DIRECTIONS FOR THIS TASK: Please output the full listing, character for character.

RECORDED INFORMATION:
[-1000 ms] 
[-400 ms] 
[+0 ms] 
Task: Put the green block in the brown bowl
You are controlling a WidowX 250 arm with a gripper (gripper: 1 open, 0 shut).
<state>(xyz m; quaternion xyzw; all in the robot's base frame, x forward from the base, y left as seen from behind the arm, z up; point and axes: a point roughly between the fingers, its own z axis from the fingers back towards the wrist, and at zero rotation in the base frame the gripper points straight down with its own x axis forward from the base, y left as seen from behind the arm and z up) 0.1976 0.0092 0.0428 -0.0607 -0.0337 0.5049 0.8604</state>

ANSWER AREA:
[-1000 ms] 
[-400 ms] 
[+0 ms] 
Task: Put the green block in the brown bowl
You are controlling a WidowX 250 arm with a gripper (gripper: 1 open, 0 shut).
<state>(xyz m; quaternion xyzw; all in the robot's base frame, x forward from the base, y left as seen from behind the arm, z up; point and axes: a point roughly between the fingers, its own z axis from the fingers back towards the wrist, and at zero rotation in the base frame the gripper points straight down with its own x axis forward from the base, y left as seen from behind the arm and z up) 0.1976 0.0092 0.0428 -0.0607 -0.0337 0.5049 0.8604</state>

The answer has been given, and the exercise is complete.